Work item
Give back the entire listing that follows, exactly.

Data

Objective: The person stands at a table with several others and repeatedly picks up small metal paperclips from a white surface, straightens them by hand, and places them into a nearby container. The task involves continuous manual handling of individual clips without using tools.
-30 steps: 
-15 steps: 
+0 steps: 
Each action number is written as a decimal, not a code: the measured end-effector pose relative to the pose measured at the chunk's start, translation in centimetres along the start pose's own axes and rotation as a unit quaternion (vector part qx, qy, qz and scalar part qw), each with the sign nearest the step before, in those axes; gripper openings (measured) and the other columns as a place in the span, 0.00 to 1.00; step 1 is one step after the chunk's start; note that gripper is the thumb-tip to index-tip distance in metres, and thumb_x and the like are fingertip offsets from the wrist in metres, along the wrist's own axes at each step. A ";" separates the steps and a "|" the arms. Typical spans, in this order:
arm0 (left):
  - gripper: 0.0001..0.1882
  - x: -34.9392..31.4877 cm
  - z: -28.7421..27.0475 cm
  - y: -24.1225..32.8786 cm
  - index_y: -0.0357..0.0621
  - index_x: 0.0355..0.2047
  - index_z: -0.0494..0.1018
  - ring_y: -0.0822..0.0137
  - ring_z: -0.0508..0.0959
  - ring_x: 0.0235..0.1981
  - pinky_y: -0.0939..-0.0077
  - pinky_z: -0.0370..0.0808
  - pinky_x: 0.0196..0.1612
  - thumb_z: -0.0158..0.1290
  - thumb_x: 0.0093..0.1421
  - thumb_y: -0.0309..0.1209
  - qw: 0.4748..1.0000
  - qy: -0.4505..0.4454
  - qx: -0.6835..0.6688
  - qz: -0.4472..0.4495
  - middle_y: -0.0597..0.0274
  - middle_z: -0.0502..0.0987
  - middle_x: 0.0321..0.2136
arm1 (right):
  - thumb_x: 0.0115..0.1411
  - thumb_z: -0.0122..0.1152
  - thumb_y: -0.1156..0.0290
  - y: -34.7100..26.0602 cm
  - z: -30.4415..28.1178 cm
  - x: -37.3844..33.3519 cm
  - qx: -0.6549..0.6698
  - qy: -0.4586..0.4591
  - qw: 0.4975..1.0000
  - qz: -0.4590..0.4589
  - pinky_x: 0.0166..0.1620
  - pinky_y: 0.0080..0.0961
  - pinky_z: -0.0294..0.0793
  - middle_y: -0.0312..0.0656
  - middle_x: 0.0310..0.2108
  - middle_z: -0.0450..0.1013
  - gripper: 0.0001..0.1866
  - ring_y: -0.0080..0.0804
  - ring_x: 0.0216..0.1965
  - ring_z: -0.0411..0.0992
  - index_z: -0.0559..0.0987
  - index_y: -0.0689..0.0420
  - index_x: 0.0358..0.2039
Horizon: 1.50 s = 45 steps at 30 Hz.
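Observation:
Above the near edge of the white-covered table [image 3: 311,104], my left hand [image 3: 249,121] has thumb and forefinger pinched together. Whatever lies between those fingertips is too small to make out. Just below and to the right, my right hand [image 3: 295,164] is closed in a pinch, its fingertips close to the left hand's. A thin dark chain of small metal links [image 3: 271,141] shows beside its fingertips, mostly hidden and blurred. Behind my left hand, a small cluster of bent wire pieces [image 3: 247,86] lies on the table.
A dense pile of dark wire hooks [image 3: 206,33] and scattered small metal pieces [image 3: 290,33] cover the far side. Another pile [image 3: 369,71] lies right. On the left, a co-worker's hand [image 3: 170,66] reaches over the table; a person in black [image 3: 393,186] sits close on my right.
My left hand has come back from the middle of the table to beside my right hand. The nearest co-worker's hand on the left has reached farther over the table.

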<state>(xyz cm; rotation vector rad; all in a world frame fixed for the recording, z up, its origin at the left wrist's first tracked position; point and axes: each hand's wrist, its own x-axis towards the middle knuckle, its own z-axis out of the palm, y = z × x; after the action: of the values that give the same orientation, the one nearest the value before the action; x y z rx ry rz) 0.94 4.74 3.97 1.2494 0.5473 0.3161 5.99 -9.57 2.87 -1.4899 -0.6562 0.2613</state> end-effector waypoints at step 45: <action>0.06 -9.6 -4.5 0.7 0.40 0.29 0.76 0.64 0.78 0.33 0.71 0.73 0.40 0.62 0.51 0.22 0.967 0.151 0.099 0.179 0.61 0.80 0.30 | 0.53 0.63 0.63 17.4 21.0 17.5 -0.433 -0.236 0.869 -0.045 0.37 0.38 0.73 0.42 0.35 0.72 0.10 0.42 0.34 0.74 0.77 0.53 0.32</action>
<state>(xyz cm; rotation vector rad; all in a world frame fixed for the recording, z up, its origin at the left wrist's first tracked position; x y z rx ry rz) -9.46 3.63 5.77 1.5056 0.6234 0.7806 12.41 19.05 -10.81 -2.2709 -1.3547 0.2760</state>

Solution to the problem
Objective: The person stands at a table with several others and repeatedly picks up small metal paperclips from a white surface, straightens them by hand, and places them into a nearby container. The task involves continuous manual handling of individual clips without using tools.
-30 steps: 
-15 steps: 
+0 steps: 
Each action number is written as a decimal, not a code: the measured end-effector pose relative to the pose measured at the chunk's start, translation in centimetres along the start pose's own axes and rotation as a unit quaternion (vector part qx, qy, qz and scalar part qw), each with the sign nearest the step before, in those axes; gripper openings (measured) and the other columns as a place in the span, 0.00 to 1.00; step 1 is one step after the chunk's start; note that gripper is the thumb-tip to index-tip distance in metres, and thumb_x and the like are fingertip offsets from the wrist in metres, along the wrist's own axes at each step. A ";" separates the steps and a "|" the arms. Typical spans, in this order:
arm0 (left):
  - gripper: 0.0001..0.1882
  - x: -34.9392..31.4877 cm
  - z: -28.7421..27.0475 cm
  - y: -24.1225..32.8786 cm
  - index_y: -0.0357..0.0621
  - index_x: 0.0355..0.2047
  - index_z: -0.0494..0.1018
  - ring_y: -0.0822..0.0137
  - ring_z: -0.0508..0.0959
  - ring_x: 0.0235..0.1981
  - pinky_y: -0.0939..-0.0077
  - pinky_z: -0.0370..0.0808
  - pinky_x: 0.0196..0.1612
  - thumb_z: -0.0158..0.1290
  - thumb_x: 0.0093..0.1421
  - thumb_y: -0.0309..0.1209
  - qw: 0.4748..1.0000
  - qy: -0.4505..0.4454
  - qx: -0.6835..0.6688
  - qz: -0.4472..0.4495
  - middle_y: -0.0597..0.0274
  - middle_z: -0.0502..0.0987
  - middle_x: 0.0321..0.2136
arm1 (right):
  - thumb_x: 0.0115..0.1411
  - thumb_z: -0.0122..0.1152
  - thumb_y: -0.1156..0.0290
  - y: -34.7100..26.0602 cm
  - z: -30.4415..28.1178 cm
  - x: -37.3844..33.3519 cm
  - qx: -0.6549..0.6698
  - qy: -0.4586..0.4591
  - qw: 0.4975..1.0000
  - qz: -0.4590..0.4589
  - pinky_x: 0.0166..0.1620
  - pinky_y: 0.0080..0.0961
  - pinky_z: -0.0294..0.0793
  - middle_y: -0.0312..0.0656
  - middle_x: 0.0310..0.2108
  - middle_z: -0.0450..0.1013
  - gripper: 0.0001..0.1866
  - ring_y: -0.0080..0.0804
  - ring_x: 0.0216..0.1965
  - ring_z: -0.0411..0.0992
  - index_z: -0.0559..0.0987
  - index_y: -0.0689..0.0420
  - index_x: 0.0358..0.2039
Horizon: 1.50 s = 45 steps at 30 Hz.
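Observation:
Above the near edge of the white-covered table [image 3: 311,104], my left hand [image 3: 249,121] has thumb and forefinger pinched together. Whatever lies between those fingertips is too small to make out. Just below and to the right, my right hand [image 3: 295,164] is closed in a pinch, its fingertips close to the left hand's. A thin dark chain of small metal links [image 3: 271,141] shows beside its fingertips, mostly hidden and blurred. Behind my left hand, a small cluster of bent wire pieces [image 3: 247,86] lies on the table.
A dense pile of dark wire hooks [image 3: 206,33] and scattered small metal pieces [image 3: 290,33] cover the far side. Another pile [image 3: 369,71] lies right. On the left, a co-worker's hand [image 3: 170,66] reaches over the table; a person in black [image 3: 393,186] sits close on my right.
My left hand has come back from the middle of the table to beside my right hand. The nearest co-worker's hand on the left has reached farther over the table.
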
<state>(xyz cm; rotation vector rad; all in a world frame fixed for the recording, z up, its origin at the left wrist's first tracked position; point and axes: each hand's wrist, its own x-axis towards the middle knuckle, its own z-axis out of the palm, y = z × x; after the action: of the values that give the same orientation, the one nearest the value before the action; x y z rx ry rz) 0.94 4.74 3.97 1.2494 0.5473 0.3161 5.99 -9.57 2.87 -1.4899 -0.6562 0.2613</state> end-effector waypoints at step 45: <action>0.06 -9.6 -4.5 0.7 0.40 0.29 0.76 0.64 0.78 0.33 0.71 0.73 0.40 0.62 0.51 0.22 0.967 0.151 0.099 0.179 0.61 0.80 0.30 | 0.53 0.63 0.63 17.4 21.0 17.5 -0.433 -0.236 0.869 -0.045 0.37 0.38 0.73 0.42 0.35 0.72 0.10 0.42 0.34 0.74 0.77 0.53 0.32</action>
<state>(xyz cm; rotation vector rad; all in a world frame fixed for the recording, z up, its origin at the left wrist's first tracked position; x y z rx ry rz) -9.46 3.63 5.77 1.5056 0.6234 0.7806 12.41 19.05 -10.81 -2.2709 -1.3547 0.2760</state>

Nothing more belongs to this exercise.